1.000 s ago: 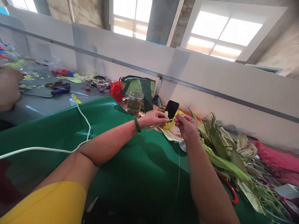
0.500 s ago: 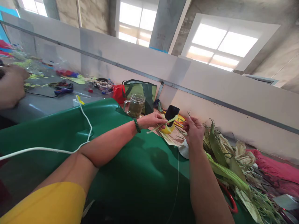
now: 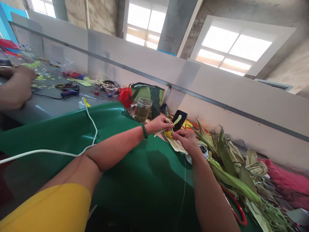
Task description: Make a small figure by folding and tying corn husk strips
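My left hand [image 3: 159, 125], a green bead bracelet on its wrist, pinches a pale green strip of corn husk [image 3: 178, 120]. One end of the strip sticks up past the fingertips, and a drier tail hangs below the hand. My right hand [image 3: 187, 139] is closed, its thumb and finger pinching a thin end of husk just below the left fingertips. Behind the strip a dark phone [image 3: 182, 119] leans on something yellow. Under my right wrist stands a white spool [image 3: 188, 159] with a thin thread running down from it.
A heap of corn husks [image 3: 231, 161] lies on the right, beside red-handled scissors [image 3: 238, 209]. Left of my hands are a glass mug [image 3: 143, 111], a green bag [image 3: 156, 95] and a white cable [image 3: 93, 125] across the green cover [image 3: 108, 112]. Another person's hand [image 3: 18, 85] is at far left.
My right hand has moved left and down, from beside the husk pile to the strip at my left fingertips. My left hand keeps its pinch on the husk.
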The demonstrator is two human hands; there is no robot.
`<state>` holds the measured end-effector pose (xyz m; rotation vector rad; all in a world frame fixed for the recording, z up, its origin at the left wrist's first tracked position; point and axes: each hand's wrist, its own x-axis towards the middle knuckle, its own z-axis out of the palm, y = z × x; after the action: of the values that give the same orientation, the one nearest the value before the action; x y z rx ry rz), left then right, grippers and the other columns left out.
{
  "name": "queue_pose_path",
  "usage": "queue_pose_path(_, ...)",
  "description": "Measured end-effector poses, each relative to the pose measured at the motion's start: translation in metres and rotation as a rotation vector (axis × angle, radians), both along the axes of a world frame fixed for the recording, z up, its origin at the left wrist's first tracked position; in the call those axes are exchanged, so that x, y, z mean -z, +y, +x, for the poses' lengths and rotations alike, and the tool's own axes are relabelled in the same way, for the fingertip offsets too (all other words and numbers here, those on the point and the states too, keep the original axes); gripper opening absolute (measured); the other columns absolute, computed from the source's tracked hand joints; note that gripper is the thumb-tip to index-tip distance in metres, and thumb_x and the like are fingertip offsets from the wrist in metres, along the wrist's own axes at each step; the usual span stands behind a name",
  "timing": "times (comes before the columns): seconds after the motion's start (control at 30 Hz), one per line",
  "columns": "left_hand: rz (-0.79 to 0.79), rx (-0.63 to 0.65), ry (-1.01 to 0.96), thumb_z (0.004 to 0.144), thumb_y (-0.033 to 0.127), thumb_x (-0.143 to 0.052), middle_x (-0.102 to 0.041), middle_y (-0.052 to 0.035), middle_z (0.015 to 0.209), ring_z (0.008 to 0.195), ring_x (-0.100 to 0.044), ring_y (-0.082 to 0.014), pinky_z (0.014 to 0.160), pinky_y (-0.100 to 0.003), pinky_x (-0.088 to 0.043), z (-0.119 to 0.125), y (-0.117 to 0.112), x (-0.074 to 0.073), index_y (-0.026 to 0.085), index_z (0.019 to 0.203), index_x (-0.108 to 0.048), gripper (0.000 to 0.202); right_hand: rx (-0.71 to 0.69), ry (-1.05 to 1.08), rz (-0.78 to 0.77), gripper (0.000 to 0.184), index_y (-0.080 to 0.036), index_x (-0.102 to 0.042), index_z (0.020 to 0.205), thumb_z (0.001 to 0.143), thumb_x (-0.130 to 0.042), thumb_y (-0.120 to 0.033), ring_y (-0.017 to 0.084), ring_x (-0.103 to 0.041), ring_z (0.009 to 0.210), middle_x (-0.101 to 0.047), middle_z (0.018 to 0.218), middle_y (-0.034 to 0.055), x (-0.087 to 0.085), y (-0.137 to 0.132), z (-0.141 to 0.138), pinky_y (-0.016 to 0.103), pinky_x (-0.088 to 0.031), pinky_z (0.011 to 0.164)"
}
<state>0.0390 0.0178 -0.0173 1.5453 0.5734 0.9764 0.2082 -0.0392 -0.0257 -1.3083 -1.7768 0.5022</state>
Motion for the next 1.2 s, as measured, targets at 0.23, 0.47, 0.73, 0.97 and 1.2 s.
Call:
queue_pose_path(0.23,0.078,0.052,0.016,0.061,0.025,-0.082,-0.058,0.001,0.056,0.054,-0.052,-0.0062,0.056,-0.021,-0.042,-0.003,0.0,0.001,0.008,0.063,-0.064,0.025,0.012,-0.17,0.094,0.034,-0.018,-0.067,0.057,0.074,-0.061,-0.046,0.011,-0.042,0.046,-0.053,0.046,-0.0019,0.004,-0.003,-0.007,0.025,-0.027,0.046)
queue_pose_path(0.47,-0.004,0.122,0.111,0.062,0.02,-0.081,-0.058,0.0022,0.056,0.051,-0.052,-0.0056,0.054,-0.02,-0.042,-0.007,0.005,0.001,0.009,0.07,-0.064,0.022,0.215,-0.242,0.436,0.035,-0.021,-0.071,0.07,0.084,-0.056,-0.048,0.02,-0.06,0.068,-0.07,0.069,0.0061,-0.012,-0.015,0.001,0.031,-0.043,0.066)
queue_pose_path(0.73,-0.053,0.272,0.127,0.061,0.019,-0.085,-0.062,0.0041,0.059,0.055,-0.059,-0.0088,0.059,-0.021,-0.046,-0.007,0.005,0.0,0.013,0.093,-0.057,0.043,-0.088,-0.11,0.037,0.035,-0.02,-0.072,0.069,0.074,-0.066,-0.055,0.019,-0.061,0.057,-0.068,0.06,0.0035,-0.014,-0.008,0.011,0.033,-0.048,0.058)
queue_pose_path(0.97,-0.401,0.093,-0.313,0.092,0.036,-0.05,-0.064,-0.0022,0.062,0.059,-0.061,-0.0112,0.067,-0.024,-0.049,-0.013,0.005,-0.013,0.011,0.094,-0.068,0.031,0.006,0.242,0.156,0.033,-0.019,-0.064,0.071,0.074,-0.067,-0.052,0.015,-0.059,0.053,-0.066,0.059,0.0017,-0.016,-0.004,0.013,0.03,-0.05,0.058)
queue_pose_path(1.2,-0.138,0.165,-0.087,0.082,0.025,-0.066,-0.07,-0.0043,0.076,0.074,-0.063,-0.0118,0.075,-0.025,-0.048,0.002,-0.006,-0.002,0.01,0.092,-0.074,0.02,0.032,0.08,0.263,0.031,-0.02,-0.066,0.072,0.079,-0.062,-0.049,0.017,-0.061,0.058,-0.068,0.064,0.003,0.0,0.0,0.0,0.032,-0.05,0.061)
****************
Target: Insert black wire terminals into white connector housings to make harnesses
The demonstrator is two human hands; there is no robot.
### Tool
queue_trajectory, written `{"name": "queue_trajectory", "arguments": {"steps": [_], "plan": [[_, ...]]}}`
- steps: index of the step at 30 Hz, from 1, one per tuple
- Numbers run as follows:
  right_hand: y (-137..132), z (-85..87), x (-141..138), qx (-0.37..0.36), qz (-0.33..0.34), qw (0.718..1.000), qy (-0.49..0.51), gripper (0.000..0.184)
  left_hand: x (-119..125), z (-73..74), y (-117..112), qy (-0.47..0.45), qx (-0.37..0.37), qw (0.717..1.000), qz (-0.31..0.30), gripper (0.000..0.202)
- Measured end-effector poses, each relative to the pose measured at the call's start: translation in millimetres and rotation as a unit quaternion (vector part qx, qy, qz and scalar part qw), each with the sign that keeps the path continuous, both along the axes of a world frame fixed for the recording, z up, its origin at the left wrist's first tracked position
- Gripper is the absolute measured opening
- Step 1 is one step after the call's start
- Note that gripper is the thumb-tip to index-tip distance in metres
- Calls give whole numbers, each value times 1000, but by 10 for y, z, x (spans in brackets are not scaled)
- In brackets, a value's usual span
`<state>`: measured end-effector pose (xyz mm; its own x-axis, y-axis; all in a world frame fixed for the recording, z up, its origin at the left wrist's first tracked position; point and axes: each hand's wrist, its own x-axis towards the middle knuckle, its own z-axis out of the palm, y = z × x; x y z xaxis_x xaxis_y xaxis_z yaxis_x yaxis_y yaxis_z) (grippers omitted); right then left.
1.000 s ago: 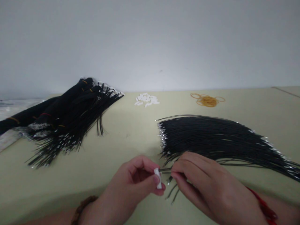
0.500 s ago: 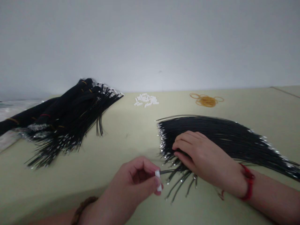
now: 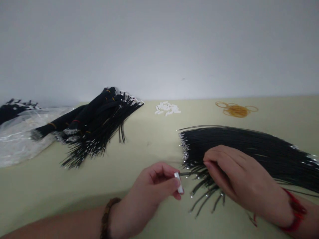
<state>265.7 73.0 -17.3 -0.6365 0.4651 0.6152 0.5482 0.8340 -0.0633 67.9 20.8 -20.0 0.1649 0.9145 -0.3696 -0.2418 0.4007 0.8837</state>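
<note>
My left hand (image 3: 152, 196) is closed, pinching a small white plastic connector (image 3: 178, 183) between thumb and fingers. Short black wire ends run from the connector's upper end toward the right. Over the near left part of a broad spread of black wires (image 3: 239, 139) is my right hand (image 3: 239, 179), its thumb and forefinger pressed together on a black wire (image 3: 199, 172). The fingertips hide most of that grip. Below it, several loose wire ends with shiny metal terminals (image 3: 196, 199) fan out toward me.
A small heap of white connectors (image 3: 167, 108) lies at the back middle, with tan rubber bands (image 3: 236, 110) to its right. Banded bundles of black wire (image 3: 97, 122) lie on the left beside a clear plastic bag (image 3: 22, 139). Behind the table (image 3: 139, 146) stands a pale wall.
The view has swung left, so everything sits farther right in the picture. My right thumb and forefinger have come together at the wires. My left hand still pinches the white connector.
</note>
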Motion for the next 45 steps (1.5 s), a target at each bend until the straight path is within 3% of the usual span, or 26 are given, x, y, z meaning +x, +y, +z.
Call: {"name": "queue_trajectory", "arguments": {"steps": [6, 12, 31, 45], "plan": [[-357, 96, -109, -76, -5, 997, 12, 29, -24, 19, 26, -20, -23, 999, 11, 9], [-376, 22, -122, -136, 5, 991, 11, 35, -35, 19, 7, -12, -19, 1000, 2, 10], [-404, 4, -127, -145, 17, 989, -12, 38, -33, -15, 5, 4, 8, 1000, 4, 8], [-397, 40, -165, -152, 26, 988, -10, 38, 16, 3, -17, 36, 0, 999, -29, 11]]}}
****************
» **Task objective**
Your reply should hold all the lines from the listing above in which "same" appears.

» **Expected answer**
`<state>` holds the measured end-effector pose (xyz m; rotation vector rad; all in a world frame fixed for the recording, z up, its origin at the left wrist's first tracked position; point and axes: each hand's wrist, its own x-axis towards the middle knuckle, its own z-axis out of the palm, y = z × x; after the action: of the values that give the same orientation, the one nearest the value before the action; x y z rx ry rz), left then right, grippers and the other columns left out.
  "description": "Measured end-effector poses, each relative to the pose measured at the motion's start: translation in metres and rotation as a rotation vector (axis × angle, radians), both along the axes of a world frame fixed for the recording, z up, its origin at the left wrist's first tracked position; in the call those axes are exchanged, so that x, y, z mean -z, +y, +x, for the poses' lengths and rotations alike, and the tool's own axes are relabelled in the same way, for the fingertip offsets too (all other words and numbers here, those on the point and the states too, keep the original axes); gripper opening absolute (measured); the other columns absolute, computed from the source's tracked hand joints; note that gripper is the thumb-tip to index-tip distance in metres, and thumb_x and the like are fingertip offsets from the wrist in metres, along the wrist's own axes at each step; the usual span stands behind a name",

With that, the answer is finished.